Pourquoi ? Eh bien tout simplement parce que les mentalités n’ont pas
évolué. Parce que nombre de gens continuent à penser que l’homosexualité est
une maladie. Mais surtout parce que penser
que l’homosexualité est une maladie n’est pas, curieusement, considéré comme un délit de pensée. Ce
qu’il devrait être, de toute évidence et en toute bonne logique. Et s’il n’est
pas considéré comme tel, ça ne peut signifier qu’une chose : les personnes qui légifèrent estiment
que l’homosexualité reste dans les faits une maladie puisqu’on a le droit de le penser. Et surtout, elles pensent que
contrarier cette conception pathologique de l’homosexualité, ce serait
s’aliéner une part de la société. Par conséquent, il vaut mieux à leurs yeux interdire contractuellement un état de
fait qui n’a rien d’illégal (puisque les couples homosexuels existent hors
mariage sans enfreindre la loi) plutôt que d’inscrire dans la loi cette
évidence : l’homosexualité n’est pas
une maladie. Autrement dit, leur attitude peut se résumer ainsi : Bah,
ne nous inquiétons pas, les mentalités changeront quand elles changeront, et
non quand la loi l’aura décidé. Ne nous hâtons pas. N’anticipons pas. Chaque
chose en son temps. On imagine aisément ce qu’il adviendrait de l’antisémitisme
s’il n’était sanctionné systématiquement.

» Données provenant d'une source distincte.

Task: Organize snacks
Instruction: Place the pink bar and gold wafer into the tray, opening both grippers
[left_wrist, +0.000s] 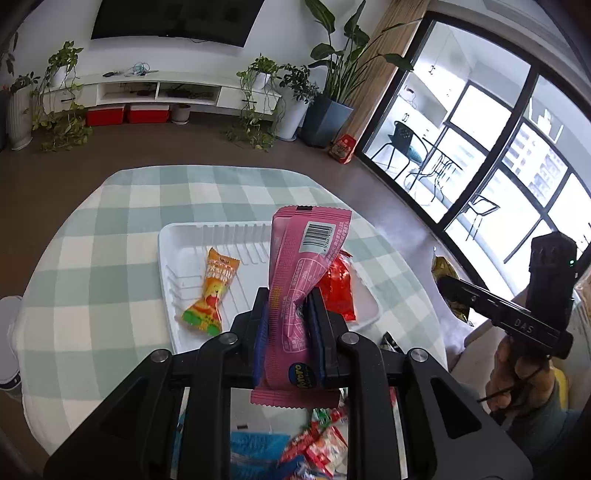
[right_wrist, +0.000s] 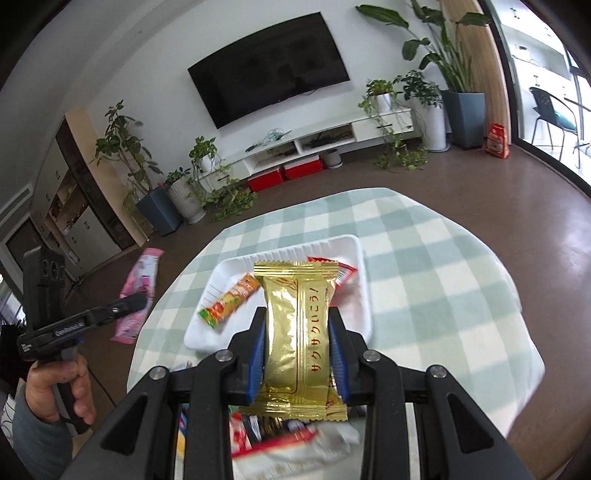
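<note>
My left gripper (left_wrist: 290, 299) is shut on a pink snack packet (left_wrist: 301, 273) and holds it above the near edge of a white tray (left_wrist: 173, 243). My right gripper (right_wrist: 297, 317) is shut on a gold snack packet (right_wrist: 297, 325), also above the tray's near side (right_wrist: 207, 332). In the tray lie an orange candy packet (left_wrist: 212, 291) and a red packet (left_wrist: 338, 291); both show in the right wrist view too, the orange one (right_wrist: 231, 301) and the red one (right_wrist: 341, 275). Each gripper appears in the other's view, the right gripper (left_wrist: 454, 291) and the left gripper (right_wrist: 138, 299).
The tray sits on a table with a green-and-white checked cloth (left_wrist: 92, 258). A pile of mixed snack packets (left_wrist: 314, 446) lies below the grippers, blurred in the right wrist view (right_wrist: 280, 439). Beyond the table are brown floor, potted plants (left_wrist: 321, 114) and a glass door.
</note>
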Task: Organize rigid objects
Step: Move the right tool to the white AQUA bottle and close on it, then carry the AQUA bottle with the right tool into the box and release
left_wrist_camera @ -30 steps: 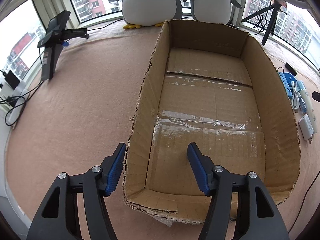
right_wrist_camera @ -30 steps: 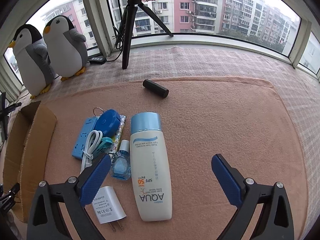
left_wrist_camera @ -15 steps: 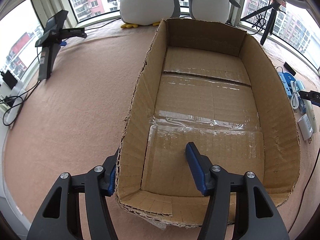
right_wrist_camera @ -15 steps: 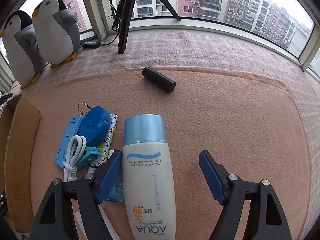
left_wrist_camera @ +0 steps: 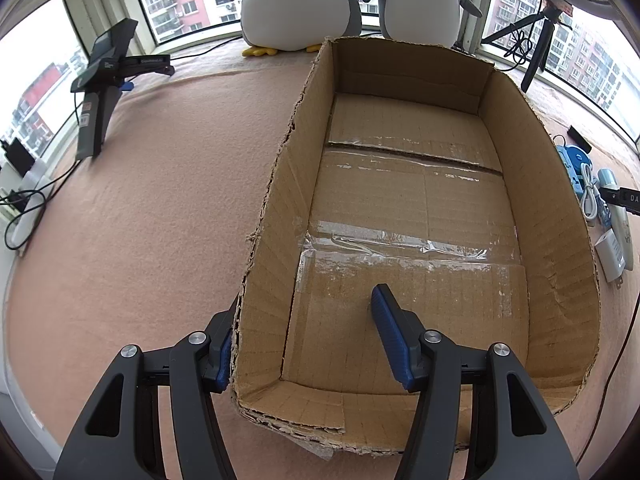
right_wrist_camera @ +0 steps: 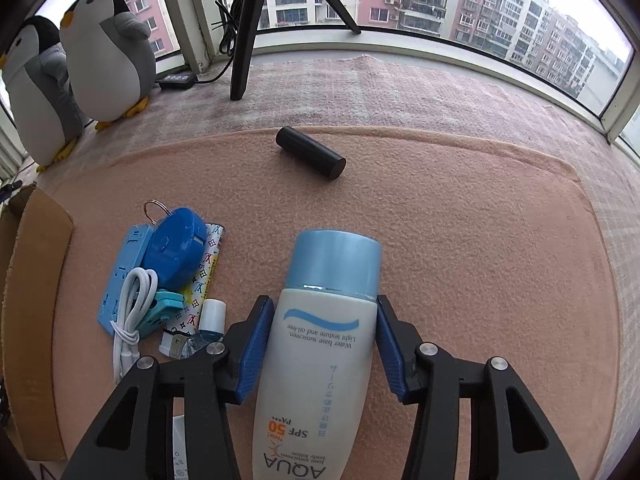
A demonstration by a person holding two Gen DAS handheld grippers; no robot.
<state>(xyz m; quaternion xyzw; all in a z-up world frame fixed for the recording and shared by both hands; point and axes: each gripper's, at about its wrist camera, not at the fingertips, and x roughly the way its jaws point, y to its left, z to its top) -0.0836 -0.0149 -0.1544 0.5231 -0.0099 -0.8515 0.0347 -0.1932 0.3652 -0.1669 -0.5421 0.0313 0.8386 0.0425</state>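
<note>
A white sunscreen bottle (right_wrist_camera: 320,360) with a light blue cap lies on the pink blanket. My right gripper (right_wrist_camera: 326,304) is down over it with its jaws closing, and both blue pads (right_wrist_camera: 256,344) touch the bottle's sides just below the cap. An empty cardboard box (left_wrist_camera: 560,240) stands to the left. My left gripper (left_wrist_camera: 304,304) straddles its left wall near the front corner. One finger sits outside against the wall and the other hangs inside over the floor, so the jaws stand apart.
Left of the bottle lie a blue round case (right_wrist_camera: 174,250), a light blue strip (right_wrist_camera: 124,276), a white cable (right_wrist_camera: 130,312), a small white-capped bottle (right_wrist_camera: 212,316) and a white charger (left_wrist_camera: 610,254). A black cylinder (right_wrist_camera: 311,158) lies further back. Two plush penguins (right_wrist_camera: 108,52) and a tripod leg (right_wrist_camera: 244,40) stand by the window.
My right gripper came down over the sunscreen bottle and its jaws closed from wide apart onto its sides. In the left wrist view the box wall now lies against the outer finger.
</note>
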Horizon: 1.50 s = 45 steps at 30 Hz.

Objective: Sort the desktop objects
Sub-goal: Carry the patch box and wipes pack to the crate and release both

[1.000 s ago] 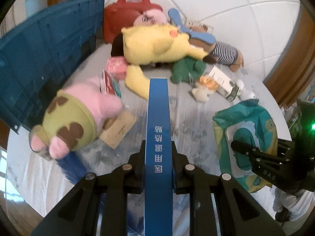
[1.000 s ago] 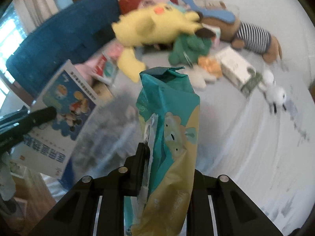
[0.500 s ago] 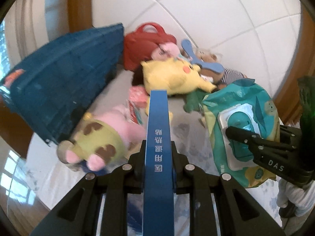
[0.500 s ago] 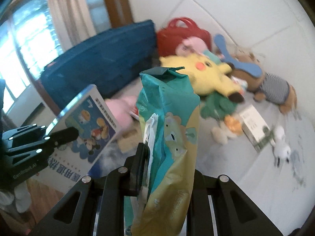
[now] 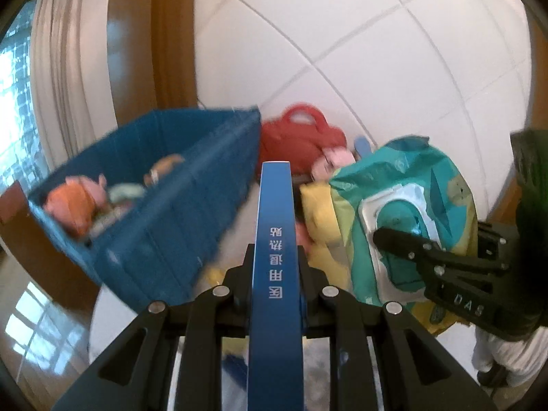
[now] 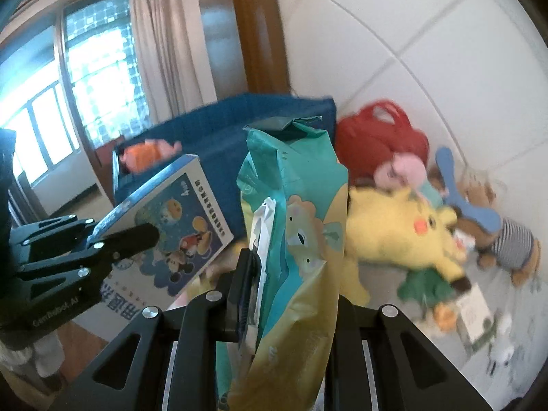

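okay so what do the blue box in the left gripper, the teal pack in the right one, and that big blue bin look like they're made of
Blue box: looks like glossy printed cardboard, with crisp flat faces and a sheen along its edge.
Teal pack: soft plastic film, crinkled and glossy, with a flap label on its face; probably wet wipes.
Blue bin: seemingly rigid moulded plastic, its walls ribbed and matte, though motion blur softens them.

- Your blue box (image 5: 276, 274): white spine characters "医用退热贴".
- Your right gripper (image 5: 404, 243): "DAS".
- Your left gripper (image 6: 137, 236): partly legible "GenRobot.AI".
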Each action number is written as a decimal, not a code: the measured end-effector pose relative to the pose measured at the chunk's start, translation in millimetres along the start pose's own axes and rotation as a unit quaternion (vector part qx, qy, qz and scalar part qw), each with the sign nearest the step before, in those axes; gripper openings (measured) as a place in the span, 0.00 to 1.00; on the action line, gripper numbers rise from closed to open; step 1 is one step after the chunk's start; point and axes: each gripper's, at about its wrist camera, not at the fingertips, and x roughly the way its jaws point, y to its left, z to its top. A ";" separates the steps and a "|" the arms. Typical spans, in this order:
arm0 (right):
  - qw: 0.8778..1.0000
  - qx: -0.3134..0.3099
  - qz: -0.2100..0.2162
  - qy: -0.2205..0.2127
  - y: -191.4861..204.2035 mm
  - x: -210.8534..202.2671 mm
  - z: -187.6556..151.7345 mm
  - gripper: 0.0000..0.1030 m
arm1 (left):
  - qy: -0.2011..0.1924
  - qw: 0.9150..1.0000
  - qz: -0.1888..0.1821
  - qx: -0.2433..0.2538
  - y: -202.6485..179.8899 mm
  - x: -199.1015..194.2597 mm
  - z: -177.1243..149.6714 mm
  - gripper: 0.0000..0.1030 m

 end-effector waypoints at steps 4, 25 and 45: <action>0.999 -0.009 -0.004 -0.036 34.8 17.9 53.5 0.19 | -0.047 0.999 0.018 0.011 50.4 -8.2 50.9 0.18; 0.999 -0.018 0.017 0.040 175.6 270.7 164.3 0.20 | 0.042 0.998 0.042 -0.021 282.6 139.3 81.5 0.18; 0.999 -0.001 -0.052 0.016 160.8 243.8 148.0 1.00 | 0.044 0.997 0.061 -0.034 278.8 115.8 55.6 0.71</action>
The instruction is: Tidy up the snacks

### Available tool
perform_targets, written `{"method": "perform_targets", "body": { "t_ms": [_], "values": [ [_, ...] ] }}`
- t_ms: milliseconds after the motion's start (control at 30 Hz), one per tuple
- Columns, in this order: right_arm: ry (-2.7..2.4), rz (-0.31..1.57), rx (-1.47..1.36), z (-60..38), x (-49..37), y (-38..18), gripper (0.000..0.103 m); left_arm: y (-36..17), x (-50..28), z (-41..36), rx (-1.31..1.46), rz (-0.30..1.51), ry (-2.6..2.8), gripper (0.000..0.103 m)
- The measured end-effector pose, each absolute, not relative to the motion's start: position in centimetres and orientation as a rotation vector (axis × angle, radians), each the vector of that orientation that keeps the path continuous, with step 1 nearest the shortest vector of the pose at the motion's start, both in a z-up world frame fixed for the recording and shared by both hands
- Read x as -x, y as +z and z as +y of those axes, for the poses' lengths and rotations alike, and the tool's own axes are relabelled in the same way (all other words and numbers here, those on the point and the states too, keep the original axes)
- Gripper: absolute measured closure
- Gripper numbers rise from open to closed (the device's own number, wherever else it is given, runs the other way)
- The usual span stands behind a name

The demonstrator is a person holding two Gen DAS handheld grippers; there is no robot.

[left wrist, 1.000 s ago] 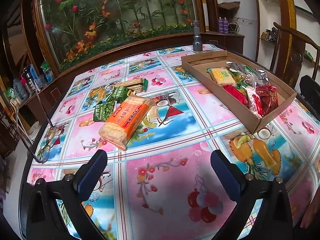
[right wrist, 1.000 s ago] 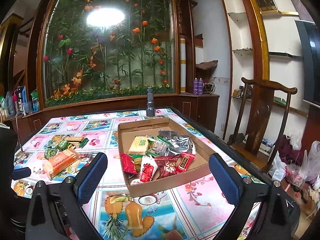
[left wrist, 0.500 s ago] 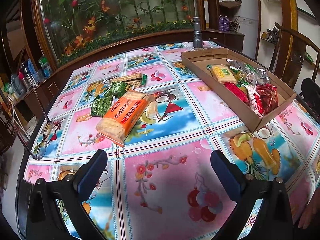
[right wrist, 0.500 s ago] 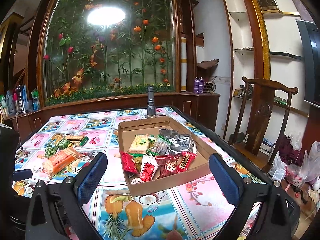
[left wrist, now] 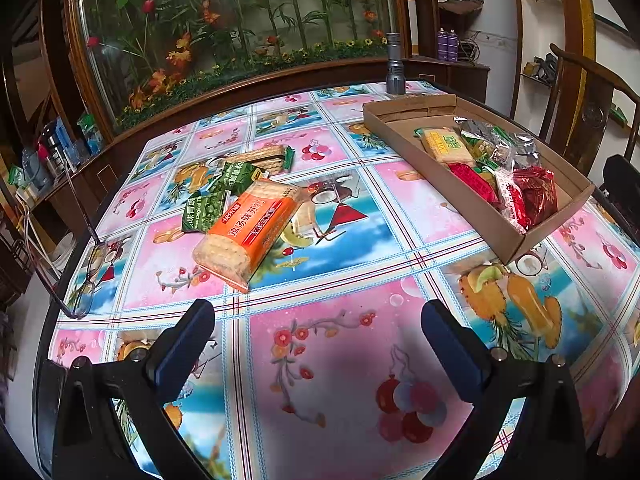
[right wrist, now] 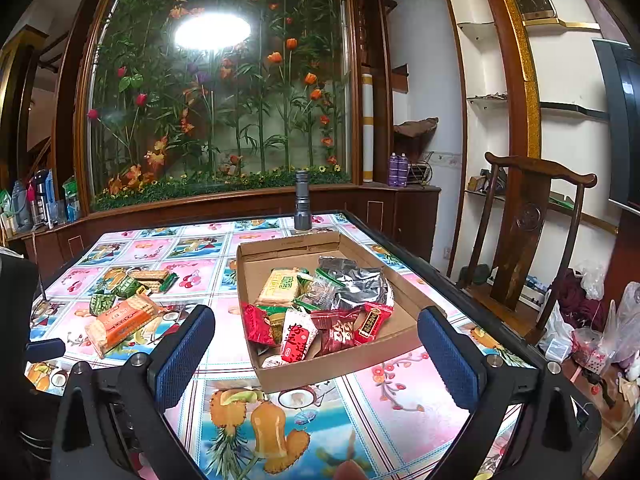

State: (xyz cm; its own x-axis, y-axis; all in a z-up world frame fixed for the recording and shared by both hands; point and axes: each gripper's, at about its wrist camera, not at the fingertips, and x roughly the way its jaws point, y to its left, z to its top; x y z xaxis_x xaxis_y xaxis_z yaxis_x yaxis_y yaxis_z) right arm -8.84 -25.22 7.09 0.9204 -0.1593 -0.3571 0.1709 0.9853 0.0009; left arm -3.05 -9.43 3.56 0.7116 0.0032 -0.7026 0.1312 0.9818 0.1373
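The large orange cracker pack (left wrist: 251,236) on the table carries white Chinese characters along its face that read 鸡汤味苏打, with a smaller dark strip of characters beside them that is too small to read. The green snack packets (left wrist: 218,196) just behind it show white Chinese print, of which 青豌 can be made out on the nearer one, and a yellow label on the farther one is not legible. In the cardboard box (right wrist: 400,336), the yellow biscuit pack (right wrist: 280,286) has green lettering, and the red-and-white packet (right wrist: 298,338) and the red packets (right wrist: 370,322) bear Chinese characters, but all of these are too blurred to read.
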Motion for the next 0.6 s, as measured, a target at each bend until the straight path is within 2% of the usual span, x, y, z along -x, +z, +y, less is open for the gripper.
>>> {"method": "perform_targets", "body": {
  "t_ms": [600],
  "values": [
    [-0.167,0.37,-0.033,-24.98,8.72,6.92,0.001,3.61,3.41,-9.51,-0.213,0.783,-0.042,0.0]
  ]
}}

L’attentisme a peut-être ses
vertus lorsqu’il s’agit de légiférer. Sauf que dans le cas qui nous préoccupe,
ce qui pose problème au niveau démocratique, c’est le droit d’un petit nombre à assurer légalement la longévité d’un délit de pensée qu’on voudrait nous
faire passer pour un simple préjugé
que le temps finira bien par balayer. Or ce droit
devient, de fait, et en soi, un délit.
Puisque : Ne pas considérer un délit comme un délit est un délit. On
attend donc des maires ou des autres acteurs politiques ayant autorité sur eux,
qu’ils considèrent, en leur âme et conscience, et non en leurs couilles et
ovaires, l’urgence et le bien-fondé de la désobéissance civique.